We denote this $r$ captialized by te radius of convergence

#### Possible Cases for the Convergence of Power Series

1. **Convergence Only at $z = 0$**:
   - **Proof**: If the power series $\sum_{n=0}^{\infty} c_n (z - z_0)^n$ converges only at $z = 0$, it means that the radius of convergence $R = 0$. This occurs when the terms $c_n (z - z_0)^n$ do not tend to zero for any $z \neq 0$. The series diverges for all $z \neq 0$ because the terms grow without bound.

2. **Convergence Everywhere**:
   - **Proof**: If the power series converges for all $z \in \mathbb{C}$, the radius of convergence $R = \infty$. This implies that the terms $c_n (z - z_0)^n$ tend to zero for all $z$. This can happen if the coefficients $c_n$ decrease rapidly enough, such as in the exponential series.

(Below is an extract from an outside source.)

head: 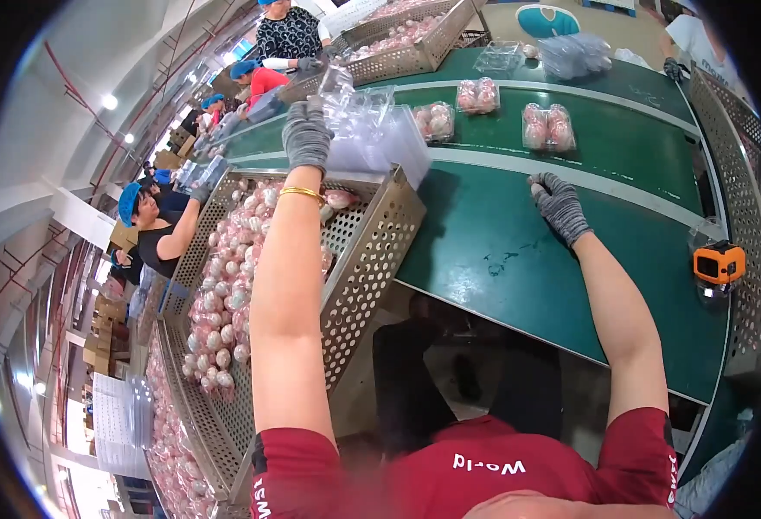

3. **Convergence Within a Finite Radius**:
   - **Proof**: For a power series with a finite radius of convergence $R$, the series converges absolutely and uniformly for $|z - z_0| < R$ and diverges for $|z - z_0| > R$. On the boundary $|z - z_0| = R$, the series may converge or diverge depending on the specific series. This is determined by the behavior of the terms on the boundary.